Una app per salvare la vita

Viviana KasamA volte dalle tragedie nascono idee che contribuiscono al benessere dell’umanità. Fu così per la Croce Rossa: sotto choc alla vista dei morti sul campo di battaglia di Solferino, il filantropo svizzero Henry Dunant, impressionato dall’impotenza e dalla disorganizzazione dei soccorsi, ebbe l’idea di fondare la Croce Rossa Internazionale.
Il dramma dei tre adolescenti israeliani rapiti e uccisi nel 2014 ha ispirato Amos Kostas a fondare una community di Crime Tech Innovators: la Israel Crime Scene Innovation, dalle quale è nata SayVu (si pronuncia save you, ovvero ti salvo) una app dalla tecnologia rivoluzionaria, concepita per essere utilizzata dai servizi di emergenza, ma anche da aziende, istituzioni accademiche e imprese per migliorare la sicurezza dei civili e dei lavoratori.
SayVu consente di mandare un segnale di allarme da uno smartphone solo scuotendolo, senza la necessità di piazzare una chiamata, che spesso in una situazione di emergenza è impraticabile. Lo scuotimento attiva un processo che registra e trascrive la voce dell’utente, utilizzando un algoritmo che determina l’emergenza sulla base di ciò che viene detto, ma anche del tono della voce. La registrazione viene inviata automaticamente alle autorità e ai servizi di emergenza più vicini grazie alla geolocalizzazione.
La app può anche intervenire quando constata qualcosa di inusuale nell’attività quotidiana dell’utente. A quel punto invia un sms e, in caso di mancata risposta, parte un segnale di pericolo alle autorità circostanti.

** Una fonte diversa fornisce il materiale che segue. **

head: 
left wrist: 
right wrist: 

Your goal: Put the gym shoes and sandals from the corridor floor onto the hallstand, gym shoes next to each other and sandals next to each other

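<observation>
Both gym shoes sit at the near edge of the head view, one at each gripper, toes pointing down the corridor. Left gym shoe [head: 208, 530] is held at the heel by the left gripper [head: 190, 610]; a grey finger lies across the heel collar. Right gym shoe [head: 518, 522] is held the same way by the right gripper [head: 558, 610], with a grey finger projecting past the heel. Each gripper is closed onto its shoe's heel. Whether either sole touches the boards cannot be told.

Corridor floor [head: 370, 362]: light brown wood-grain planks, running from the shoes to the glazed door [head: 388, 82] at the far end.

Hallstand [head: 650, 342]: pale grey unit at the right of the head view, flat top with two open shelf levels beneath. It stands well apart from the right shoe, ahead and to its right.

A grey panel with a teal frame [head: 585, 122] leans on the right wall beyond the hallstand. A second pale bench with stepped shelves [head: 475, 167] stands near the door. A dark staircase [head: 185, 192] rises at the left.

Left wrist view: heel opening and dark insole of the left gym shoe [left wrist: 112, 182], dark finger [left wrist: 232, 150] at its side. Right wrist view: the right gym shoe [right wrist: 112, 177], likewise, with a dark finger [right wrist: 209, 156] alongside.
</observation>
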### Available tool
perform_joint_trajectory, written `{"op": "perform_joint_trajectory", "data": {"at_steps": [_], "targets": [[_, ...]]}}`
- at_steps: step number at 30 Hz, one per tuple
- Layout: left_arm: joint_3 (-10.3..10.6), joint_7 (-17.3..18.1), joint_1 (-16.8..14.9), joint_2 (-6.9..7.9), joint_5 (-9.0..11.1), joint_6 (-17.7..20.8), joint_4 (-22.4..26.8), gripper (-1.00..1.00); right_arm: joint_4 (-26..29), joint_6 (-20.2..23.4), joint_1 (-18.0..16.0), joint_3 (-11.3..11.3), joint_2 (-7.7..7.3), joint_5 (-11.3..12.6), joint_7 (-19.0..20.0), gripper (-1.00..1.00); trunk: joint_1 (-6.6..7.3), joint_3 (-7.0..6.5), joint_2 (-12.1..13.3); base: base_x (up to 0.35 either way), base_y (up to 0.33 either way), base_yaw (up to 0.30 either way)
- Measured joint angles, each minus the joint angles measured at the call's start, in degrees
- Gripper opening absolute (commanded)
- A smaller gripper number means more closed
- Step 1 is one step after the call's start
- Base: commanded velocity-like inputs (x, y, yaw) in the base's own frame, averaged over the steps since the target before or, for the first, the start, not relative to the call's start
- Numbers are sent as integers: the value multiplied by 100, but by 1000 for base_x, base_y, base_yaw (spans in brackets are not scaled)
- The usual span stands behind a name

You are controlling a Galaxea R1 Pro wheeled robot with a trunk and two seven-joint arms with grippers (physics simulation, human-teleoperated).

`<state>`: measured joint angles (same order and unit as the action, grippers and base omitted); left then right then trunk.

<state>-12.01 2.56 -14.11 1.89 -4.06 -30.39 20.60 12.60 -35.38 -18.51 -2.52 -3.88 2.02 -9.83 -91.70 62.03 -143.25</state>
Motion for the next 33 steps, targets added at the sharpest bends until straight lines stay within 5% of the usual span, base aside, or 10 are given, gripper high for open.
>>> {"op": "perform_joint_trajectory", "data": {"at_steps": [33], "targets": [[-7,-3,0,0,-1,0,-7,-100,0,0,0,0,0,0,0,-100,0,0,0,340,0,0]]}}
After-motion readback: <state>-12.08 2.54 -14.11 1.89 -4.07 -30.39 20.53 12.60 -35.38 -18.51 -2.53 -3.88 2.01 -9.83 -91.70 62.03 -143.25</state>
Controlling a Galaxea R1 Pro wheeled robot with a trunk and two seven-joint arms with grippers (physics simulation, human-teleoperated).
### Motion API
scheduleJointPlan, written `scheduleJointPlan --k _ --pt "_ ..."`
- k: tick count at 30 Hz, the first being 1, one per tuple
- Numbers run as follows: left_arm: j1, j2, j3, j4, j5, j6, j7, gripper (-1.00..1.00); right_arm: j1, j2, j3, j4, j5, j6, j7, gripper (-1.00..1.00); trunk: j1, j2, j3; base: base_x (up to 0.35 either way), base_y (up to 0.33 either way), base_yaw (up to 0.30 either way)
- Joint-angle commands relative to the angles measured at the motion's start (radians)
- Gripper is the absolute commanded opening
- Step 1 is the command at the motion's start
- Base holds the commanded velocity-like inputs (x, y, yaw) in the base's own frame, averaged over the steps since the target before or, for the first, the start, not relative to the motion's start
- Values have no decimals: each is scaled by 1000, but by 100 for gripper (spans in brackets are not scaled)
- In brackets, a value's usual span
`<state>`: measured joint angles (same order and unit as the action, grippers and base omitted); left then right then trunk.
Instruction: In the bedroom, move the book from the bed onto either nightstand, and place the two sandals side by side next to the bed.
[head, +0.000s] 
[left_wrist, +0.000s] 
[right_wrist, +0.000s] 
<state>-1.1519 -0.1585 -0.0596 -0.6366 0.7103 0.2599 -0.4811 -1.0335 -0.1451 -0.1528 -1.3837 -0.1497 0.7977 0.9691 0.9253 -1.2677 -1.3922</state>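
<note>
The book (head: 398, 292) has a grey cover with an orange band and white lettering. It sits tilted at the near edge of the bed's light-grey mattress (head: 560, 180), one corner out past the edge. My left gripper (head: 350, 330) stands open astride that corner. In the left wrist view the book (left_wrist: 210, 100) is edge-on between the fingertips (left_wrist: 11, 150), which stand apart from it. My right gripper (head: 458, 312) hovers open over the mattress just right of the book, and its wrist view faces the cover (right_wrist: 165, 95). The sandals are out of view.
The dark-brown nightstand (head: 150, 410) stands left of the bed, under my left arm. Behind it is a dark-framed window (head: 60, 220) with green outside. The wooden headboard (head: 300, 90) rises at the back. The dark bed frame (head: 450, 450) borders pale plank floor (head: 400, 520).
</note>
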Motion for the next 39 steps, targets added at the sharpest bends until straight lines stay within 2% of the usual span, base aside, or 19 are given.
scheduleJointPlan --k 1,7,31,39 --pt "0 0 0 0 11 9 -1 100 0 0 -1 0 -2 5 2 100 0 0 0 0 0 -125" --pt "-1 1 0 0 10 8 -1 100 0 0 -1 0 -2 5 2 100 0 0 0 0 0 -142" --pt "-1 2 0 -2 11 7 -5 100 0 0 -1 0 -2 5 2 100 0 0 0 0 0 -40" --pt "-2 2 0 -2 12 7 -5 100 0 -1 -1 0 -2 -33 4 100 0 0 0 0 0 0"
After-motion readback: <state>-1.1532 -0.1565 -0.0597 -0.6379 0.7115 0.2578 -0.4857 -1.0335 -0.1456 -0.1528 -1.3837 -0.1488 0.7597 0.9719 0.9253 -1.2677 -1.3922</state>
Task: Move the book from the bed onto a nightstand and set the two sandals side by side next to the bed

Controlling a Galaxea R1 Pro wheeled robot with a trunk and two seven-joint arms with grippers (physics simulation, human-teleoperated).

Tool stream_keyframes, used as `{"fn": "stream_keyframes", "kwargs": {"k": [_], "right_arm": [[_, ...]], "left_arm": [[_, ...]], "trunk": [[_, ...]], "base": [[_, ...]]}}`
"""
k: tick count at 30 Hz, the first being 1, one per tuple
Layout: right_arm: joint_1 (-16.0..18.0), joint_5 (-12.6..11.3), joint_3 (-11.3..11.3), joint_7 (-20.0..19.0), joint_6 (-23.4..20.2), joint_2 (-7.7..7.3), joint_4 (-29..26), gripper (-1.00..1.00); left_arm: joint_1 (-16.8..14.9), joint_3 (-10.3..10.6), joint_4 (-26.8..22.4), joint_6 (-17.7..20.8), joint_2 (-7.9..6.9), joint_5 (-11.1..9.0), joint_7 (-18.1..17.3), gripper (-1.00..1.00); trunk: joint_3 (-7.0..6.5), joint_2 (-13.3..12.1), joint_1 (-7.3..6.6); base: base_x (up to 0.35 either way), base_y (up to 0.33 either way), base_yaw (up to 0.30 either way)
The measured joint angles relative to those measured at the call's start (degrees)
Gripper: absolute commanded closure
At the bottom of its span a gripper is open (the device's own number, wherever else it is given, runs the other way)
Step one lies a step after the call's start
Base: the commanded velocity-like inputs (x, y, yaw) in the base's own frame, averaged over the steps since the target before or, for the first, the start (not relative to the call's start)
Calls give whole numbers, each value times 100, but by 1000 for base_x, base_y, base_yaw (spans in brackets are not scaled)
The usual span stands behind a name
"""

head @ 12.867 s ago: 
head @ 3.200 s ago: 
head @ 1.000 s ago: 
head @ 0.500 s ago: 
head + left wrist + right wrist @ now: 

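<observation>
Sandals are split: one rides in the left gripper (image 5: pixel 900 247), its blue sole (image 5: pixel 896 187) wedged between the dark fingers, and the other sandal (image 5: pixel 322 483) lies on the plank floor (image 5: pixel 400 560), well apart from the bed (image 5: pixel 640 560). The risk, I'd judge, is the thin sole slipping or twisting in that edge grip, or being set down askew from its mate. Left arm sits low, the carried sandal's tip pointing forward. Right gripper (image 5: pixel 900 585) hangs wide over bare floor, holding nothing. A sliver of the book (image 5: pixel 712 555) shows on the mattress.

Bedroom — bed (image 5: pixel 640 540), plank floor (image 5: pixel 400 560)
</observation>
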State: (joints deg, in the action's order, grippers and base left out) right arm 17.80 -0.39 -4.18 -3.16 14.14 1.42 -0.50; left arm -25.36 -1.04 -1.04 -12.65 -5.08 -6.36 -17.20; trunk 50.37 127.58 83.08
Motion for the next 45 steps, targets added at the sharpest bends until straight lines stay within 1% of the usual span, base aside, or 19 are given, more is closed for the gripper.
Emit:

L’idea, spiega Kostas, è nata dalla dinamica dal fallimento dei soccorsi ai tre ragazzi rapiti, che tentarono di mettersi in contatto telefonicamente con la polizia pochi minuti dopo il sequestro. Ma il giovane poliziotto non riuscì a comprendere il messaggio sussurrato da Gilad Shaar e, dopo aver tentato invano di richiamare il numero, decise che si trattava di un errore e archiviò il caso. Solo tre settimane dopo, quando i corpi dei ragazzi furono ritrovati, la polizia rese pubblica la registrazione, che, esaminata con opportuni strumenti, rivelò il contenuto agghiacciante: “siamo stati rapiti”, seguito da spari e grida in arabo. Il tempo perduto tra la telefonata e l’allarme dato dalle famiglie avrebbe forse consentito all’esercito di di salvare la vita ai ragazzi o almeno di evitare che i terroristi si dessero alla fuga (furono catturati settimane dopo).
Kpostas, che era allora un giovane studente alla Ben Gurion University, si dedicò con un gruppo di amici a studiare un sistema di allarme che consentisse a persone in stato di emergenza di inviare un segnale di allarme senza dover telefonare, e alle autorità di localizzarlo e farsi subito una idea della situazione.
Recentemente la compagnia ha siglato un accordo con il Weizmann Institute per consentire di inviare segnali di pericolo in zone non coperte da GPS e da reti telefoniche, attraverso gli smartwatches. Il Weizmann ha già dotato il proprio staff, gli studenti e i ricercatori di smartwatches che possono identificare una caduta o uno shock e far partire un segnale. Con la app SavyVu il segnale, anche senza copertura telefonica, potrà avviserà il sistema di allerta installato nel campus, specificando l’esatta posizione della persona in pericolo.
La compagnia sta ora studiando altre applicazioni. In SudAmerica, per esempio, viene sperimentato un piccolo apparecchio che consente ai guidatori di autobus di mandare un segnale geolocalizzato in caso di attacco. “Il prossimo passo è di riuscire a dare informazioni precise ai soccorritori in caso di emergenze in ambienti interni” , spiega Alex Rivkin, CTO a senior developer del software di SayVu, in una intervista a No Camels, una newsletter della Fondazione canadese Asper e dell’IDC di Herzlya, dedicata alla e nuove tecnologie israeliane. L’obiettivo è di ridurre del 75% il tempo necessario ai soccorritori per trovare una persona in pericolo all’interno di un edificio.